Offshore Banking Guards against Tyranny

There are often good reasons for placing money in shadowy accounts abroad.

Confidential, offshore banking is hardly a popular institution. It’s often seen a stand-in for rampant wealth inequality, secrecy and, in some cases, tax avoidance or evasion, even when the money is placed overseas legally. The Panama Papers and Paradise Papers, both large troves of leaked documents about overseas accounts, were considered scandalous, even though the financial institutions involved are legitimate, and many of the accounts haven’t been connected with legal wrongdoing in any way.

Given this background, I’d like to speak up for offshore banking as a significant protection against tyranny and unjust autocracy. It’s not just that many offshore financial institutions, such as hedge funds registered in the Cayman Islands, are entirely legal, but also that the practice of hiding wealth overseas has its upside.

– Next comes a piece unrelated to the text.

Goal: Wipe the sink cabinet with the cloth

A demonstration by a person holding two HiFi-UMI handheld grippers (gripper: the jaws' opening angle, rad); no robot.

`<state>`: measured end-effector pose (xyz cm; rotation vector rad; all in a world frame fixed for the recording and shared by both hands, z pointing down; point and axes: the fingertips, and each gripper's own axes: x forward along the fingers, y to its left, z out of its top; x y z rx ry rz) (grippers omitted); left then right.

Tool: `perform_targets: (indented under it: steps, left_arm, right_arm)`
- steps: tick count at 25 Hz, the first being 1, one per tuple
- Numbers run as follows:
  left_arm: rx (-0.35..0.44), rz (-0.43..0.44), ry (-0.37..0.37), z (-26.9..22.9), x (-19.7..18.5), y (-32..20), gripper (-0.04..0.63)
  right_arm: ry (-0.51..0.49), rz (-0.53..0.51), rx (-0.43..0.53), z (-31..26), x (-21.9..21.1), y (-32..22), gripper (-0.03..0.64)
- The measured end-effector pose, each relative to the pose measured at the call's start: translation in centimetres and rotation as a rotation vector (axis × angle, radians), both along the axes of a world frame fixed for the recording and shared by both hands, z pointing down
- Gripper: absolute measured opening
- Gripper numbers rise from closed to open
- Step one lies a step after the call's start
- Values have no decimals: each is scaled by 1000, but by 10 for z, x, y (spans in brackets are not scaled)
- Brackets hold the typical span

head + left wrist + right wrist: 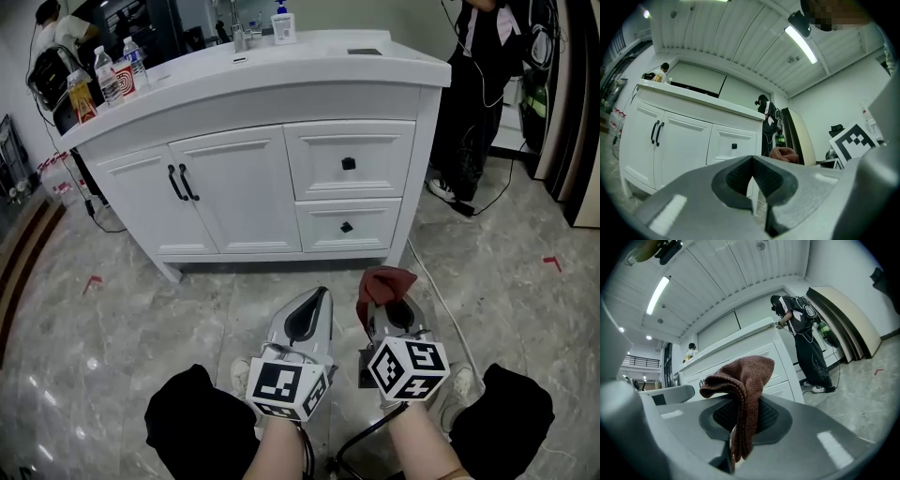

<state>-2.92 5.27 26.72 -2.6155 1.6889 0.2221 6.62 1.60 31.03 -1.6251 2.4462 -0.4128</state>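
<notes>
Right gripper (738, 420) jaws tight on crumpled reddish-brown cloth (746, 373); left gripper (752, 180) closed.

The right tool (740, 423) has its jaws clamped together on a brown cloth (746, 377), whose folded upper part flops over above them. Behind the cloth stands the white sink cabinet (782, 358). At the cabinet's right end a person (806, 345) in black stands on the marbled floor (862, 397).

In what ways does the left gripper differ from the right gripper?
The right gripper is shut on the brown cloth; the left gripper is shut on nothing. It drapes over the right gripper's pads; the left gripper's pads are bare. Both face the sink cabinet without touching it.
</notes>
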Motion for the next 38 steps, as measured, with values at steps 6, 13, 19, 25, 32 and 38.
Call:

Consider recent developments in Saudi Arabia. In a series of remarkable events, the Saudi government has taken many of the kingdom’s wealthiest individuals hostage in Riyadh hotels, including the Ritz-Carlton, and is negotiating with them for their release. According to some reports, the government is asking for up to 70 percent of their wealth, to raise hundreds of billions of dollars. Presumably if they turn the wealth over, they will be given their freedom. On Tuesday, one of the most senior detained royals, Prince Miteb bin Abdullah, was released after agreeing to pay a $1 billion settlement.

This is a matter of internal Saudi politics, and I’m not suggesting you need to have definite views as to which factions are in the right or wrong. Still, this is a disturbing series of events. From the vantage point of Western liberalism, individuals should be free from arbitrary confiscations of their wealth, connected to threats against their life and liberty, even if those individuals didn’t earn all of that wealth justly or honestly. There is even a “takings clause” built into the U.S. Constitution. On top of these moral issues, such confiscations may scare off foreign investment and slow progress toward the rule of law.

Wealthy Saudis might have been surprised by these particular events, but they knew that their property rights were never fully secure. So many of them placed, or perhaps hid, some of their wealth in offshore banking. In essence, those accounts make it harder for autocratic governments to confiscate resources from their citizens. That in turn limits the potential for tyranny.

A recent study shows which countries are most likely to use offshore banking, as measured by a percentage of their gross domestic product. Perhaps it is no surprise that Saudi Arabia is No. 3 on this list, with its offshore wealth being estimated at more than 55 percent of the country’s GDP. Although offshore banking of this kind is typically confidential, that estimate is based on the geographical distribution of bilateral cross-border bank deposits in offshore centers, and it comes from leading researchers in the area.

The top five countries on this list, measured as a percentage of GDP, are United Arab Emirates, Venezuela, Saudi Arabia, Russia and Argentina, based on estimates from 2007.1 In all of those cases the risk of arbitrary political confiscations of wealth is relatively high. Even if UAE citizens trust their own government, they are sitting in a precarious part of the world. When I consider that list of countries, I don’t think confidential offshore banking is such a bad thing.

Of course, the reality is more complicated. Numbers 10 to 13 on the list are Belgium, the U.K., Germany and France, all with offshore wealth accounting for between 10 percent and 20 percent of their GDP. In those cases, where democratic processes are open and active, I am more worried the offshore accounts are promoting inefficient tax avoidance and illegal tax evasion. The U.S., if you are wondering, is in the middle of the pack with less than 10 percent of GDP held in offshore wealth, slightly below the global average.

Or consider some of the countries that are not major players in the offshore wealth sweepstakes. China and Iran, for instance, have quite low percentages of their GDPs held in offshore accounts, in part because they haven’t been well integrated into global capital markets. (It’s possible, however, that a relatively high share of Chinese offshore wealth is held through shell companies and is undercounted). Are we so sure it would be bad for more Chinese and Iranian wealth to find its way into offshore banks? The upshot would be additional limits on the power of the central leaders to confiscate wealth and to keep political opposition in line. That could either limit oppression or perhaps bring undue political chaos, but it’s an overly limiting picture to imagine the offshore banking institutions as nothing more than an instrument of Western plutocrats.

Perhaps it’s not always an appetizing thought, but in many contexts wealth aids liberty, and the freedom to keep one’s wealth can limit political degeneration.


  1. The authors of the study believe that calculating these measures for 2007 is the most accurate way to proceed, because in that earlier time shell companies were less of a contaminating influence on the numbers than today.